Rachael Hocking, More Indigenous remains being returned home, SBS News, 24 November 2015

November marked the return of another collection of Indigenous remains from Britain, this time to the Dunghutti people of northern New South Wales.

The remains will be in the temporary care of the Australian Museum in Sydney before making the trip to their final resting place.

Rachael Hocking has the story.

It was a simple ceremony at the entrance to the Australian Museum.

An elder smoked gum leaves onto a box cloaked in an Aboriginal flag.

Inside the box were ancient remains that could be 2,000 years old.

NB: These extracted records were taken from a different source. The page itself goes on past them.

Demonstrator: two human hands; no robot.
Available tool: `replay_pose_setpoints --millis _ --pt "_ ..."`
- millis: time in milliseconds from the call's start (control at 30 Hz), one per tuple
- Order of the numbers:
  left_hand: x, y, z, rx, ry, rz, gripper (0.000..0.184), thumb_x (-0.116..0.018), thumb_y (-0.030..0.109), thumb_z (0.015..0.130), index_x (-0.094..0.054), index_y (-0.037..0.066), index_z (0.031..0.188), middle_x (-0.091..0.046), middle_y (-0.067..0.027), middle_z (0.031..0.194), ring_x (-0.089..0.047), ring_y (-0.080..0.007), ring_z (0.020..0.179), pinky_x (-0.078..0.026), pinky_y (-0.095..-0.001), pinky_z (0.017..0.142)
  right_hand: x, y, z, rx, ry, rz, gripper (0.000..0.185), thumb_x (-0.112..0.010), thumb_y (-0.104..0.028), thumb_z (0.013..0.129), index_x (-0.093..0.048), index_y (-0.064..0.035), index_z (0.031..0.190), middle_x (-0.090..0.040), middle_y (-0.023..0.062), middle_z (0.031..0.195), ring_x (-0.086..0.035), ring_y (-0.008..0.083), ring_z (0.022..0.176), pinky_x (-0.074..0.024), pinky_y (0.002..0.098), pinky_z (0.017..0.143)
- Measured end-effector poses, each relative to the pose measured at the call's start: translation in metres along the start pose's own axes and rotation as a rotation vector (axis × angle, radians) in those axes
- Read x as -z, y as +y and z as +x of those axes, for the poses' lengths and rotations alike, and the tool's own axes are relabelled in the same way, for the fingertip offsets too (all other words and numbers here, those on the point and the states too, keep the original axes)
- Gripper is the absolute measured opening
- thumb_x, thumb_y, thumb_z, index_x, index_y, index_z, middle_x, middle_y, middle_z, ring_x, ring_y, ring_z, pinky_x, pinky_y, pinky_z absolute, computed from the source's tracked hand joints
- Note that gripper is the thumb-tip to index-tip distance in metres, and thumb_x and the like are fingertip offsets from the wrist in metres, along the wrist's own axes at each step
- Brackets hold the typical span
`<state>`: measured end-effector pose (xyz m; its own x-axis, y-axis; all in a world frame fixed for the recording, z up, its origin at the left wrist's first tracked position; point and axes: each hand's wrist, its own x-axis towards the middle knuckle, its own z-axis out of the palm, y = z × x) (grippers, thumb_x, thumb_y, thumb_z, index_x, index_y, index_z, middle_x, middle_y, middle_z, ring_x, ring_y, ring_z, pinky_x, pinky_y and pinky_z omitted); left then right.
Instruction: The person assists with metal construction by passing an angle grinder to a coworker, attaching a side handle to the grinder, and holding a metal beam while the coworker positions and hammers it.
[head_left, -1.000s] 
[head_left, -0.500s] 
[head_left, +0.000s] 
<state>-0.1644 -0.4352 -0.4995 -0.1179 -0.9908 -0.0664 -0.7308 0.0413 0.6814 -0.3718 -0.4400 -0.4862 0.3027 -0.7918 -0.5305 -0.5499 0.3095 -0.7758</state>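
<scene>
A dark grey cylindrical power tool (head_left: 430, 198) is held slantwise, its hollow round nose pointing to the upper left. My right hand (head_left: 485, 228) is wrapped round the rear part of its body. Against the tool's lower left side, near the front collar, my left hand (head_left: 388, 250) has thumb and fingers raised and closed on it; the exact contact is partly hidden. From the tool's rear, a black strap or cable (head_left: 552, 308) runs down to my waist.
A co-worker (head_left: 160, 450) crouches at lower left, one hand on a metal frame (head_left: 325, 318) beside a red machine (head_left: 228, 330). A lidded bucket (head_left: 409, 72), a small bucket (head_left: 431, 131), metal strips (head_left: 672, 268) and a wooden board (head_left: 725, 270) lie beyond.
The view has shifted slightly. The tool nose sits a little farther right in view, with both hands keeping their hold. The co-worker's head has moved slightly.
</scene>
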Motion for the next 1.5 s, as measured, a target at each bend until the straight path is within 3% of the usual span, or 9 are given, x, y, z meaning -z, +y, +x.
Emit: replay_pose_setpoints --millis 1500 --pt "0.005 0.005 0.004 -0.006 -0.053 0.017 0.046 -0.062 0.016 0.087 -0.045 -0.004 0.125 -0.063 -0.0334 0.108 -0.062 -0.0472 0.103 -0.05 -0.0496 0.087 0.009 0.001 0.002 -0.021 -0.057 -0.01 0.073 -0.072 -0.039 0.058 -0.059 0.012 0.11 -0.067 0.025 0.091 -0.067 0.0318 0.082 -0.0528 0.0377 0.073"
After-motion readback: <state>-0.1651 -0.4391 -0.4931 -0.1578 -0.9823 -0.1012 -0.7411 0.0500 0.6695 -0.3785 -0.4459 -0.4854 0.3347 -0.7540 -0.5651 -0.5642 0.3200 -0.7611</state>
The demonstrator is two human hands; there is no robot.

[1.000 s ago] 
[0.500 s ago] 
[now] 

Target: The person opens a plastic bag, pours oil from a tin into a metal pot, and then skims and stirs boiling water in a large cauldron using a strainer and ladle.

They belong to an ancestor of Dunghutti elder Kenneth Dickson.

“I’m grateful to be able to express the concerns of what this means to Aboriginal people through the culture and spirituality, and I think a lot of other communities will appreciate the same when their ancestors’ remains are brought home from all parts of Europe.”

A smoking ceremony is intended to cleanse the remains of any evil they have carried since they were taken from their traditional country — in this case, more than 50 years ago.

The Australian Museum’s Phil Gordon says it is a process that should not have to happen.

“Because people are breaking the law by taking ancestral remains. Even in the past, there were laws that prohibited the taking of Aboriginal remains away. Doctors took them away, physical anthropologists (did) to study, people just wanted to collect remains.”

Phil Gordon says it creates mixed feelings for the Aboriginal people they are taken from.

“There’s usually a whole range of different emotions. First, anger, of course. I mean, ‘Why were these remains taken? Why didn’t we know about these remains?’ And then, in most cases, gratitude that the remains are being returned.”